Саша на секунду опустила веки, потом посмотрела своему командиру прямо в глаза.
— Моей целью не было сохранить их жизни. Никогда не было. Моя цель — пятьдесят первый полк должен продолжать служить Революции. Своей гибелью послужить, если потребуется. Стать примером для всех, кто пойдет за нами. Солдаты, бросившие раненых товарищей, прорвавшиеся по трупам своих — они Революции уже не нужны. Революция, ради которой идут на все, перестает быть той Революцией, ради которой стоило идти на все. Это мое решение, и я готова держать за него ответ.
Там, под берегом, Саша говорила, что Князев никогда не бросил бы раненых. Но что бы он в самом деле приказал, если б пришлось выбирать — всем погибнуть или только слабым? Саша не знала. Предпочла бы не знать. Белоусов говорил ей, что практики войны сильно отличаются от красивых лозунгов и героических романов.
— Дак теперь мы все будем держать за него ответ, — сказал Князев. — Наказывать тебя я не стану. Нет нужды. Есть вещи похуже расстрела. Ты и сама знаешь: все, что случится здесь с нами дальше — это последствия твоего решения, — Князев откинулся в койке, и Саша чуть выдохнула. — А пока расскажи про этого Антонова и его окружение. Я уже послал к нему сообщить, что приду завтра на их совет. Что он за человек? В самом деле скорее командир, чем атаман?
— Атаман, изо всех сил старающийся быть командиром, — ответила Саша. — В голове каша у него. Экзальтирован несколько. Типичный эсер, поэт-висельник. Пьет, как уж водится… Но за народное дело болеет, и люди идут за ним.

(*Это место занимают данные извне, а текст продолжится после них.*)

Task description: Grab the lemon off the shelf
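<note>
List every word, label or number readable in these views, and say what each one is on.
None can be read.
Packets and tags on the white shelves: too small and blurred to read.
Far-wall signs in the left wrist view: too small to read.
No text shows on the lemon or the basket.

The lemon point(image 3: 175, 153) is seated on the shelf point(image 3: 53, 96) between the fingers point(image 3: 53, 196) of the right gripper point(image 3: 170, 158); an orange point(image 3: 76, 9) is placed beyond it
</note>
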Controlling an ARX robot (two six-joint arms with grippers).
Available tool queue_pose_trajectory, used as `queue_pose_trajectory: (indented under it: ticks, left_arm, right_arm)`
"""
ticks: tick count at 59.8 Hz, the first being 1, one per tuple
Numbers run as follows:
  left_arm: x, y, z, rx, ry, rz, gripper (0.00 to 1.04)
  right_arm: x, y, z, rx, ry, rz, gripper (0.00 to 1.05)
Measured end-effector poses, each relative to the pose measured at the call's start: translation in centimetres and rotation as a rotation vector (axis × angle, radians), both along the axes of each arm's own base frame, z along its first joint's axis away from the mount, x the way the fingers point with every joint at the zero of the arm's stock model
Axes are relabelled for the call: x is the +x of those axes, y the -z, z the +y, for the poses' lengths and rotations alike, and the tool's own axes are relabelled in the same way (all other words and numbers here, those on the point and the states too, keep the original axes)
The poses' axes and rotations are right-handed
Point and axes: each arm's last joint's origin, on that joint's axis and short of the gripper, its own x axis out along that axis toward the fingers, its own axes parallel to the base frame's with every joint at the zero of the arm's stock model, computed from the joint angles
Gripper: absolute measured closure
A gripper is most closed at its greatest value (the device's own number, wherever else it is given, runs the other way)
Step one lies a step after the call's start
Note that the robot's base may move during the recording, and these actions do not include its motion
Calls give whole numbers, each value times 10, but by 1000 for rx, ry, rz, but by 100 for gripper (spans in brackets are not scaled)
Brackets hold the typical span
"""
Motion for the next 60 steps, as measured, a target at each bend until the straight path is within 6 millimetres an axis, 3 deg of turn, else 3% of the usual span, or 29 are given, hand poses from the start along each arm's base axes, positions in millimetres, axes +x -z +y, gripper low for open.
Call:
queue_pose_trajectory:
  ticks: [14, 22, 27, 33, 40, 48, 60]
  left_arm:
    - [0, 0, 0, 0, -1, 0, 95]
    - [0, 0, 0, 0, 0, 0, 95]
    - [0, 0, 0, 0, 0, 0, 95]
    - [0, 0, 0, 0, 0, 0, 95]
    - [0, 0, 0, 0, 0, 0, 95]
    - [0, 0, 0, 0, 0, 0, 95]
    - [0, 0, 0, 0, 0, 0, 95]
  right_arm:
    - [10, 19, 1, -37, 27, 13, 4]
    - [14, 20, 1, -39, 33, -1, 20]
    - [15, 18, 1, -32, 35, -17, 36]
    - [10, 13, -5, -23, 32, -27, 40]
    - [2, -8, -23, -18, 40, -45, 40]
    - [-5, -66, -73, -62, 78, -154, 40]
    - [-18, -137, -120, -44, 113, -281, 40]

Саша выложила все, что приметила за деятелями из окружения Антонова. Пересказала, что слышала на советах об ожидаемом нападении казаков и планах по противодействию ему. Изложила, что ей удалось понять о ресурсах, которыми Антонов располагает — в том числе о поддерживающих его хлыстах.
— Хлысты — это занятно, — хмыкнул Князев. — У нас на Костромщине много их было, хоть и пытались они не выделяться в те годы. Их послушать — не от мира сего, блаженненькие. А на деле все у них крепко схвачено. И связи торговые, как у любых старообрядцев, и капиталец еще как водится за ними. Есть тайные хлысты среди попов, и даже, по слухам, среди епископов. Поговаривают, сам Распутин, ныне святой мученик, был из ихних. Вот только чего им надобно, тут черт ногу сломит.
Дыхание Князева стало тяжелым. Саша поняла, что он устал.
— Ладно, пойду, коли отпускаешь, — сказала она. — Дело к ночи, а завтра много работы.
— Аглаю пришли ко мне, — сказал Князев. — Пусть доложится… и за семьей своей завтра же человека отправлю. Не дело это, в такое время не знать, где мои и что с ними.
Саша коротко кивнула и пошла к двери.
— Как же вышло, что ты Ваньку не уберегла? — вдруг спросил Князев. Саша потупилась, не зная, что тут ответить. — Как жить теперь станешь, Александра?
— А я с тех пор и не живу, — ответила Саша, не поднимая глаз. — Я работаю.